1. Introduction
The issue with MPICH2-MPI and SymphonyDE integration was briefly covered in "Known Issues with Symphony DE 4.0" thread. In the thread a variation of the integration was mentioned and the diagram shown below abstracts the integration.
Symexec clients (SymMPIServer and SymMPIClient) will be used mostly to boot up a MPD ring and submit MPI processes that will spawn multiple child processes that will do parallel computing on the grid.
Note that MPI child processes can not only communicate each other but also communitate with their parent and master SymMPIServer, *directly*, bypassing SOAM.
2. The Flow
[1] SymMPIServer is a symexec client submitting pre-command on ExecutionSession to run mpdboot on the machines in the Symphony Grid. It opens a port to accept incoming messages from any MPI2 processes.
[2] SymMPIClient is another symexec client submitting MPI2 parent process. It will spawn child processes in [3].
[3] Child processes are created by MPI2 parent process submitted by SymMPIClient. Child processes form a communication group for parallel computation. The processes can communicate themselves or communication with their parent process.

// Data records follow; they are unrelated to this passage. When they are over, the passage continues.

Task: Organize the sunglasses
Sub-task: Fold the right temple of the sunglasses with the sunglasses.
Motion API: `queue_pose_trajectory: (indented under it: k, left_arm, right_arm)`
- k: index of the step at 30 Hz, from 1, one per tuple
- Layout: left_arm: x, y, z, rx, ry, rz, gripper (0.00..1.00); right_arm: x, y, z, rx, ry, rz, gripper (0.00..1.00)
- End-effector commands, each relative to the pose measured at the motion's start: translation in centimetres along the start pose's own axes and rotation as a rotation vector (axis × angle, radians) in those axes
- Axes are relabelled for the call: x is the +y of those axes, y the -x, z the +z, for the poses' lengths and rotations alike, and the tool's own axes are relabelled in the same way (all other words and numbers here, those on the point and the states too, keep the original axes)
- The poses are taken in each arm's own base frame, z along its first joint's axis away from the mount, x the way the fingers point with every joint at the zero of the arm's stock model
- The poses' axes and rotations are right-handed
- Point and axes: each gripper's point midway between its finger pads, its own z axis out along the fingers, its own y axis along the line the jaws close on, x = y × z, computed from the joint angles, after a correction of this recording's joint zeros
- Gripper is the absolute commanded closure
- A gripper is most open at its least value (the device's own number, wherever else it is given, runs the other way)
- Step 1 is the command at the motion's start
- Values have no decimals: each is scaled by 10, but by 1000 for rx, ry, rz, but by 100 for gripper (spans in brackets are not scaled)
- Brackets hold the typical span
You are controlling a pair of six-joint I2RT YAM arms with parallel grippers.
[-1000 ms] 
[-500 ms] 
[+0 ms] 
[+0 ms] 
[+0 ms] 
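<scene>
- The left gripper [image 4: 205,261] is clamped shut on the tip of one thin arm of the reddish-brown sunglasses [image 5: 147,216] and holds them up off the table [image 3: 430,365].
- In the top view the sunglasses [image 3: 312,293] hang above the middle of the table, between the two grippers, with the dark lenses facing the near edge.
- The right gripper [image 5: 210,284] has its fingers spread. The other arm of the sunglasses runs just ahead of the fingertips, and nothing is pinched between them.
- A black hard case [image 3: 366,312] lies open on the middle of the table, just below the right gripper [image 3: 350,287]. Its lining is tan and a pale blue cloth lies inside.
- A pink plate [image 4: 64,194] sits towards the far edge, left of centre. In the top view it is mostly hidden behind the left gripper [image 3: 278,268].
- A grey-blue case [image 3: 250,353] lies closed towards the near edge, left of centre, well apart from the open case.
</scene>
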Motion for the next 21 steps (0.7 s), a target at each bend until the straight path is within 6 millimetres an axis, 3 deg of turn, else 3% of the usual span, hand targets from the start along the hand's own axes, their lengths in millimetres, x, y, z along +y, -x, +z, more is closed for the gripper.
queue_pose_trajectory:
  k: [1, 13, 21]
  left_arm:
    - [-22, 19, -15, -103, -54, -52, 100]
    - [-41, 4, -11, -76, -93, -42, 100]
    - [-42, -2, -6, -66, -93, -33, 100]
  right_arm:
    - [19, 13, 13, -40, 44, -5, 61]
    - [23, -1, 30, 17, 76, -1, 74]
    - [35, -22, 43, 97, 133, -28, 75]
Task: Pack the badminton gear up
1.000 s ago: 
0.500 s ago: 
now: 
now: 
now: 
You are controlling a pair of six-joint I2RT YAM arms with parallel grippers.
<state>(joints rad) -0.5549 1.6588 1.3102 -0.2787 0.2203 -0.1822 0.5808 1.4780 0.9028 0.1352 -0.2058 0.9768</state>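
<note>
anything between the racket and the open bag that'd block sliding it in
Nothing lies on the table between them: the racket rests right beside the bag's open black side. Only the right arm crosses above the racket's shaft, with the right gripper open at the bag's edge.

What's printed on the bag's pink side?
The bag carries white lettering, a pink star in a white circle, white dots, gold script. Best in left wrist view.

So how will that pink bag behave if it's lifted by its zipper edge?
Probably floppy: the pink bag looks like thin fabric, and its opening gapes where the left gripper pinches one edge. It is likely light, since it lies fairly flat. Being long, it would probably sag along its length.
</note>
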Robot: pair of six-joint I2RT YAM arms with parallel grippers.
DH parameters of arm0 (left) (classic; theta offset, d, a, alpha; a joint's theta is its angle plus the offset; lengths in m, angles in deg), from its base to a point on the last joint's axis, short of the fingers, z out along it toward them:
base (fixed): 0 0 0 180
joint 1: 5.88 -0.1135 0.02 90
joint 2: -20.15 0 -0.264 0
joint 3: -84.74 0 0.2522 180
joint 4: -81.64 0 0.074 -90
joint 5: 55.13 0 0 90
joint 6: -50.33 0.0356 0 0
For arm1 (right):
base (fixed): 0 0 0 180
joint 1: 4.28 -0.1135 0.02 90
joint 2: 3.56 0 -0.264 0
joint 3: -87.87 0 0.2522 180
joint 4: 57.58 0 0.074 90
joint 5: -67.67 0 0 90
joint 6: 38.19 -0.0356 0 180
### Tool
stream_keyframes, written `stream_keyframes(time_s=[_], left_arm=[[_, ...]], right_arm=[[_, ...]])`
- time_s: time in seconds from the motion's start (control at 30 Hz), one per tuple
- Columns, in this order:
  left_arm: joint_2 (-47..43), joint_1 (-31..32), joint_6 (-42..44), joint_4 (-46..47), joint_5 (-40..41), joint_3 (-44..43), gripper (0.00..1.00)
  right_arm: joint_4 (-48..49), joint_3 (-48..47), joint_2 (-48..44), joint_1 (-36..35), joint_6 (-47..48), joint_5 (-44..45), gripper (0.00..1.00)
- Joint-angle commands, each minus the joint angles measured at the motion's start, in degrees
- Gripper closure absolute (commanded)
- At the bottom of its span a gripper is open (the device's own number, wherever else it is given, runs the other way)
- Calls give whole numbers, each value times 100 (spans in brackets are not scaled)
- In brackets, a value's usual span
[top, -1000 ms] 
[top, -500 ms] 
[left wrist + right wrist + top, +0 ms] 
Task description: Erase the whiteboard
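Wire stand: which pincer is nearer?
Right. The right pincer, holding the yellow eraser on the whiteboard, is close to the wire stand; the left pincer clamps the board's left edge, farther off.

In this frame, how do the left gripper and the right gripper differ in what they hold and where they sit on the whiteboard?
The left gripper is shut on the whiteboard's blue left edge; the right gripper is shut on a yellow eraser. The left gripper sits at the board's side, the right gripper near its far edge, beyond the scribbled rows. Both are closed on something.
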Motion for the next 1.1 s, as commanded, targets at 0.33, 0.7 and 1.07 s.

[4] SymMPIServer and child processes can directly exchange message without the need for any middleware.
3. Sample
Sample is attached to this post to demonstrate the integration. Download and uncompress it to your Linux Symphony DE C++ samples directory ($SOAM_HOME/4.0/Samples/CPP). Follow the instruction in README.
Can you explain how the SymMPIServer client starts and stops the MPI processes? How does MPDBoot work? Do you need to execute this command once, or multiple times?
This is only a prototype of loose integration and it poses some limitations.
First of all, mpdboot is taken care by MPICH2. SymMPIServer submits mpdboot command as a pre-command. It will start MPD daemons on the hosts in the Grid and these daemons will form communiation network (MPD ring) for MPI2 processes. Hosts are specified in mpd.hosts file. You can terminate the ring with the command, mpdallexit, as a post-command. You can MPDBoot just once.
SymMPIServer itself is an MPI2 process running as a server.
SymMPIClient is the one that actually submits a parent MPI2 process to the Grid. The submitted MPI2 process will later spawn multiple MPI2 child processes on the remote host.
The following is what you may be questioning;
The biggest limitation of this prototype is that SOAM does share states with the MPD ring. Thus in case a MPD daemon exits from the ring in the middle of MPI2 process submission, whole MPI2 application can fail.